Omit the pictures from the entries below and retype everything else exactly.
+++
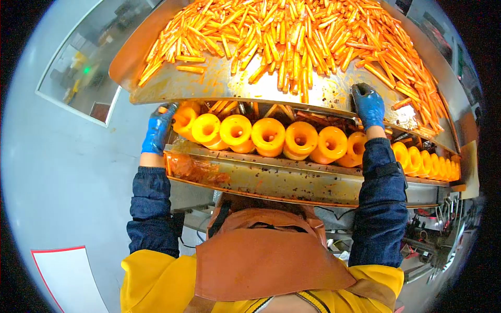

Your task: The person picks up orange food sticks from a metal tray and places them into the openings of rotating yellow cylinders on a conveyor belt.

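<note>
The person's left hand (158, 130), in a blue glove, is at the left end of the row of glossy yellow-orange round hollow cups (298, 152), just beside the endmost one; its fingers are bent, but I cannot tell whether they hold anything. The blue-gloved right hand (368, 106) is at the front edge of the wide shiny metal tray (214, 86), fingers curled, their grip unclear. Slender orange sticks (292, 41) lie heaped on the tray, beyond the cups.
</note>
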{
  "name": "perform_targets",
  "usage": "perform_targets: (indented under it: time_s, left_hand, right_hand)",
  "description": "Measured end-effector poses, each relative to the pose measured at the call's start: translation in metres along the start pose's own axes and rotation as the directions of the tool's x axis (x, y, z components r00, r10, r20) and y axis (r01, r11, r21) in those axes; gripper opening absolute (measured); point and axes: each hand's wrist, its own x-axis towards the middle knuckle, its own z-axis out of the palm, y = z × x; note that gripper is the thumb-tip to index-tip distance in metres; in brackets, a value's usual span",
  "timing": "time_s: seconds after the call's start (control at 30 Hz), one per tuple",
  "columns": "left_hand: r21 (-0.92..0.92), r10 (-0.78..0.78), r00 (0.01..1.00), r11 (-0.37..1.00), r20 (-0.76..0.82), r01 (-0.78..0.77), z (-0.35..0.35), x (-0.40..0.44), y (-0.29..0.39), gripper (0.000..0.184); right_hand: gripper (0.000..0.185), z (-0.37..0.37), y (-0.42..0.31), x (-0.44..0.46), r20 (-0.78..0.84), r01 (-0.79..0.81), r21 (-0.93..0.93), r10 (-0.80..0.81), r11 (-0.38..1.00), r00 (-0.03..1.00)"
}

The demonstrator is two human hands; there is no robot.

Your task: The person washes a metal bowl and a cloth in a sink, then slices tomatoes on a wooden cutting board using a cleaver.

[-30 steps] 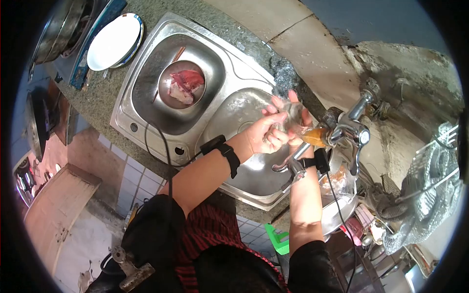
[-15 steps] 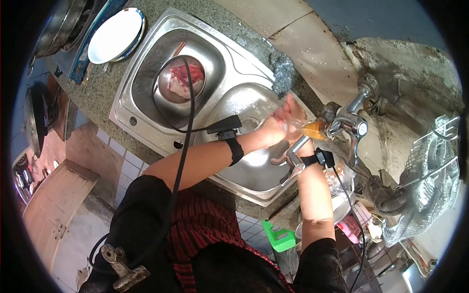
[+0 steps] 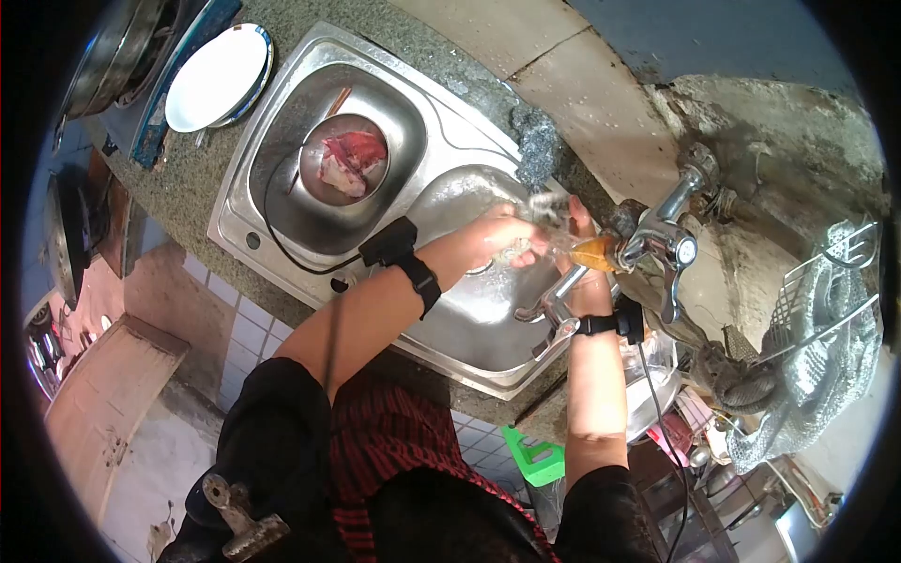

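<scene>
My left hand is over the right sink basin, its fingers loosely bent and apart. Beside it, my right hand reaches up under the tap, fingers stretched out and partly covered by the spout. Water splashes between the two hands from an orange-brown nozzle. A blurred greyish patch shows at the fingertips; whether it is only splashing water is unclear. I see nothing certain in either hand. In the left basin, a round metal bowl holds a piece of raw meat.
A grey scouring pad lies on the ledge behind the right basin. Stacked white plates stand on the counter at left. A wire rack hangs at right. Below the counter is a green plastic thing. Cables hang from both wrists.
My left hand has drawn back slightly left, its fingers now bent and further from the right hand. The right hand has shifted a little lower. The dark cable no longer crosses over the bowl.
</scene>
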Motion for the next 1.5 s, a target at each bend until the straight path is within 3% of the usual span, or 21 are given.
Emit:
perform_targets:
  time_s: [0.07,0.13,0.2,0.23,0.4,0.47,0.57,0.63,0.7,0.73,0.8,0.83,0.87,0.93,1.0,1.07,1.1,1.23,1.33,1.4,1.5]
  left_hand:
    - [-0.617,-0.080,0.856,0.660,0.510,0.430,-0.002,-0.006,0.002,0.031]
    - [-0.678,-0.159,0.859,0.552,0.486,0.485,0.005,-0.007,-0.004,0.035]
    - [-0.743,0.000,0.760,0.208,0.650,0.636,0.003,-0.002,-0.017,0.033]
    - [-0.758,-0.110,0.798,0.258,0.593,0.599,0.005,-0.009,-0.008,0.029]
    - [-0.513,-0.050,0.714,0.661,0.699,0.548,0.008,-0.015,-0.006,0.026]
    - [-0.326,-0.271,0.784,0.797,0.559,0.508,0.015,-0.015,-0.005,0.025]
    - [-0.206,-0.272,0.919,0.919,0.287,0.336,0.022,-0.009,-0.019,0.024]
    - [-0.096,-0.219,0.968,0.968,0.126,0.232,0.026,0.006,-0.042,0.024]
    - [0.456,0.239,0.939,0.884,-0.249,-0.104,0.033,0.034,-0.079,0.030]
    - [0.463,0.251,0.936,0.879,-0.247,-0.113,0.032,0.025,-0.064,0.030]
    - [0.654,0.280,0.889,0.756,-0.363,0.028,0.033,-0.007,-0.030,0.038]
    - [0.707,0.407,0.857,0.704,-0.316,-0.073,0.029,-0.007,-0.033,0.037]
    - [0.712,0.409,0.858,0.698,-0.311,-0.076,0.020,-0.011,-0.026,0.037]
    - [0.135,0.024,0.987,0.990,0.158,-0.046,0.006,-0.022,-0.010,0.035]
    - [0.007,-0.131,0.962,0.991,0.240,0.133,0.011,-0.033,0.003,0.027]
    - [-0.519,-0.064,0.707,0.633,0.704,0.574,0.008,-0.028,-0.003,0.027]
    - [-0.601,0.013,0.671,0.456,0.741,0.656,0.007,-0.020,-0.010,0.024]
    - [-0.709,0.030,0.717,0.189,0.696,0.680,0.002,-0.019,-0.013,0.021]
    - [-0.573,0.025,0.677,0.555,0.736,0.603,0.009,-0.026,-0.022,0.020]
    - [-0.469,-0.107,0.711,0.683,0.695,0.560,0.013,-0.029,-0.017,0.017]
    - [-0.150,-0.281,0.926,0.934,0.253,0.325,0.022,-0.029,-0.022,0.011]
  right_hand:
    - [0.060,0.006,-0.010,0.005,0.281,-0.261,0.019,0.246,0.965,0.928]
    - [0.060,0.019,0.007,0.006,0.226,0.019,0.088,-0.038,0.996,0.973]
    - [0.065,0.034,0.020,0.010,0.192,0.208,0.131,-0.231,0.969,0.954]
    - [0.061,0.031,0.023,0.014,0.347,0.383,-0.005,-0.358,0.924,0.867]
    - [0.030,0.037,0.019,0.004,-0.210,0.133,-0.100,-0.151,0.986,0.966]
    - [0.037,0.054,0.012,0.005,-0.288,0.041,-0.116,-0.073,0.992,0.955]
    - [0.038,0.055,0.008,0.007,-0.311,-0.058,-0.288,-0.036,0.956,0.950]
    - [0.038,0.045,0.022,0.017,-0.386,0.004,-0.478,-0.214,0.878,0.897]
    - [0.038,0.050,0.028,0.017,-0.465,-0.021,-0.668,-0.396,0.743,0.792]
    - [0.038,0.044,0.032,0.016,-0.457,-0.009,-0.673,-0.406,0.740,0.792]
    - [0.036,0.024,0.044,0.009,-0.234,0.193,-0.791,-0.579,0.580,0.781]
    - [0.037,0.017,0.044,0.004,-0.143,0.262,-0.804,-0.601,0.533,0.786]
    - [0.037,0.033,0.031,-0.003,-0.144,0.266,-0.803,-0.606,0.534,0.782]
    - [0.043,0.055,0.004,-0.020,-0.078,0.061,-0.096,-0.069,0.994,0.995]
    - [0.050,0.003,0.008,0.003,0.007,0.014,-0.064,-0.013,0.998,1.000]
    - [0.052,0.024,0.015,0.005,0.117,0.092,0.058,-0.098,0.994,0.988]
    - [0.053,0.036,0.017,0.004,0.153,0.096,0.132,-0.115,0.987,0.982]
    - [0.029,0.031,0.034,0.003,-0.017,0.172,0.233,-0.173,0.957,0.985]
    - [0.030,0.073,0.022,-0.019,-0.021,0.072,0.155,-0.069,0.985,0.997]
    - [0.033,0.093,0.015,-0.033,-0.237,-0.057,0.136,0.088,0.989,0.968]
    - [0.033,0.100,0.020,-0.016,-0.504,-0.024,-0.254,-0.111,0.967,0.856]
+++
PROBLEM SOLUTION:
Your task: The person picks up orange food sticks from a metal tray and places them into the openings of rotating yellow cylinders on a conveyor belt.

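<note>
The person's left hand (158, 130), in a blue glove, is at the left end of the row of glossy yellow-orange round hollow cups (298, 152), just beside the endmost one; its fingers are bent, but I cannot tell whether they hold anything. The blue-gloved right hand (368, 106) is at the front edge of the wide shiny metal tray (214, 86), fingers curled, their grip unclear. Slender orange sticks (292, 41) lie heaped on the tray, beyond the cups.
</note>
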{
  "name": "perform_targets",
  "usage": "perform_targets: (indented under it: time_s, left_hand, right_hand)",
  "description": "Measured end-effector poses, each relative to the pose measured at the call's start: translation in metres along the start pose's own axes and rotation as the directions of the tool's x axis (x, y, z components r00, r10, r20) and y axis (r01, r11, r21) in those axes; gripper opening absolute (measured); point and axes: each hand's wrist, its own x-axis towards the middle knuckle, its own z-axis out of the palm, y = z × x; note that gripper is the thumb-tip to index-tip distance in metres; in brackets, a value's usual span",
  "timing": "time_s: seconds after the call's start (control at 30 Hz), one per tuple",
  "columns": "left_hand: r21 (-0.92..0.92), r10 (-0.78..0.78), r00 (0.01..1.00), r11 (-0.37..1.00), r20 (-0.76..0.82), r01 (-0.78..0.77), z (-0.35..0.35), x (-0.40..0.44), y (-0.29..0.39), gripper (0.000..0.184); right_hand: gripper (0.000..0.185), z (-0.37..0.37), y (-0.42..0.31), x (-0.44..0.46), r20 (-0.78..0.84), r01 (-0.79..0.81), r21 (-0.93..0.93), r10 (-0.80..0.81), r11 (-0.38..1.00), r00 (-0.03..1.00)"
}

The demonstrator is two human hands; there is no robot.

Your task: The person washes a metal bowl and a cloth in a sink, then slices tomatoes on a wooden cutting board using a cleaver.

[-30 steps] 
[-15 steps] 
[+0 steps] 

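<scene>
My left hand is over the right sink basin, its fingers loosely bent and apart. Beside it, my right hand reaches up under the tap, fingers stretched out and partly covered by the spout. Water splashes between the two hands from an orange-brown nozzle. A blurred greyish patch shows at the fingertips; whether it is only splashing water is unclear. I see nothing certain in either hand. In the left basin, a round metal bowl holds a piece of raw meat.
A grey scouring pad lies on the ledge behind the right basin. Stacked white plates stand on the counter at left. A wire rack hangs at right. Below the counter is a green plastic thing. Cables hang from both wrists.
My left hand has drawn back slightly left, its fingers now bent and further from the right hand. The right hand has shifted a little lower. The dark cable no longer crosses over the bowl.
</scene>
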Motion for the next 1.5 s, a target at each bend until the straight path is within 3% of the usual span, or 21 are given.
Emit:
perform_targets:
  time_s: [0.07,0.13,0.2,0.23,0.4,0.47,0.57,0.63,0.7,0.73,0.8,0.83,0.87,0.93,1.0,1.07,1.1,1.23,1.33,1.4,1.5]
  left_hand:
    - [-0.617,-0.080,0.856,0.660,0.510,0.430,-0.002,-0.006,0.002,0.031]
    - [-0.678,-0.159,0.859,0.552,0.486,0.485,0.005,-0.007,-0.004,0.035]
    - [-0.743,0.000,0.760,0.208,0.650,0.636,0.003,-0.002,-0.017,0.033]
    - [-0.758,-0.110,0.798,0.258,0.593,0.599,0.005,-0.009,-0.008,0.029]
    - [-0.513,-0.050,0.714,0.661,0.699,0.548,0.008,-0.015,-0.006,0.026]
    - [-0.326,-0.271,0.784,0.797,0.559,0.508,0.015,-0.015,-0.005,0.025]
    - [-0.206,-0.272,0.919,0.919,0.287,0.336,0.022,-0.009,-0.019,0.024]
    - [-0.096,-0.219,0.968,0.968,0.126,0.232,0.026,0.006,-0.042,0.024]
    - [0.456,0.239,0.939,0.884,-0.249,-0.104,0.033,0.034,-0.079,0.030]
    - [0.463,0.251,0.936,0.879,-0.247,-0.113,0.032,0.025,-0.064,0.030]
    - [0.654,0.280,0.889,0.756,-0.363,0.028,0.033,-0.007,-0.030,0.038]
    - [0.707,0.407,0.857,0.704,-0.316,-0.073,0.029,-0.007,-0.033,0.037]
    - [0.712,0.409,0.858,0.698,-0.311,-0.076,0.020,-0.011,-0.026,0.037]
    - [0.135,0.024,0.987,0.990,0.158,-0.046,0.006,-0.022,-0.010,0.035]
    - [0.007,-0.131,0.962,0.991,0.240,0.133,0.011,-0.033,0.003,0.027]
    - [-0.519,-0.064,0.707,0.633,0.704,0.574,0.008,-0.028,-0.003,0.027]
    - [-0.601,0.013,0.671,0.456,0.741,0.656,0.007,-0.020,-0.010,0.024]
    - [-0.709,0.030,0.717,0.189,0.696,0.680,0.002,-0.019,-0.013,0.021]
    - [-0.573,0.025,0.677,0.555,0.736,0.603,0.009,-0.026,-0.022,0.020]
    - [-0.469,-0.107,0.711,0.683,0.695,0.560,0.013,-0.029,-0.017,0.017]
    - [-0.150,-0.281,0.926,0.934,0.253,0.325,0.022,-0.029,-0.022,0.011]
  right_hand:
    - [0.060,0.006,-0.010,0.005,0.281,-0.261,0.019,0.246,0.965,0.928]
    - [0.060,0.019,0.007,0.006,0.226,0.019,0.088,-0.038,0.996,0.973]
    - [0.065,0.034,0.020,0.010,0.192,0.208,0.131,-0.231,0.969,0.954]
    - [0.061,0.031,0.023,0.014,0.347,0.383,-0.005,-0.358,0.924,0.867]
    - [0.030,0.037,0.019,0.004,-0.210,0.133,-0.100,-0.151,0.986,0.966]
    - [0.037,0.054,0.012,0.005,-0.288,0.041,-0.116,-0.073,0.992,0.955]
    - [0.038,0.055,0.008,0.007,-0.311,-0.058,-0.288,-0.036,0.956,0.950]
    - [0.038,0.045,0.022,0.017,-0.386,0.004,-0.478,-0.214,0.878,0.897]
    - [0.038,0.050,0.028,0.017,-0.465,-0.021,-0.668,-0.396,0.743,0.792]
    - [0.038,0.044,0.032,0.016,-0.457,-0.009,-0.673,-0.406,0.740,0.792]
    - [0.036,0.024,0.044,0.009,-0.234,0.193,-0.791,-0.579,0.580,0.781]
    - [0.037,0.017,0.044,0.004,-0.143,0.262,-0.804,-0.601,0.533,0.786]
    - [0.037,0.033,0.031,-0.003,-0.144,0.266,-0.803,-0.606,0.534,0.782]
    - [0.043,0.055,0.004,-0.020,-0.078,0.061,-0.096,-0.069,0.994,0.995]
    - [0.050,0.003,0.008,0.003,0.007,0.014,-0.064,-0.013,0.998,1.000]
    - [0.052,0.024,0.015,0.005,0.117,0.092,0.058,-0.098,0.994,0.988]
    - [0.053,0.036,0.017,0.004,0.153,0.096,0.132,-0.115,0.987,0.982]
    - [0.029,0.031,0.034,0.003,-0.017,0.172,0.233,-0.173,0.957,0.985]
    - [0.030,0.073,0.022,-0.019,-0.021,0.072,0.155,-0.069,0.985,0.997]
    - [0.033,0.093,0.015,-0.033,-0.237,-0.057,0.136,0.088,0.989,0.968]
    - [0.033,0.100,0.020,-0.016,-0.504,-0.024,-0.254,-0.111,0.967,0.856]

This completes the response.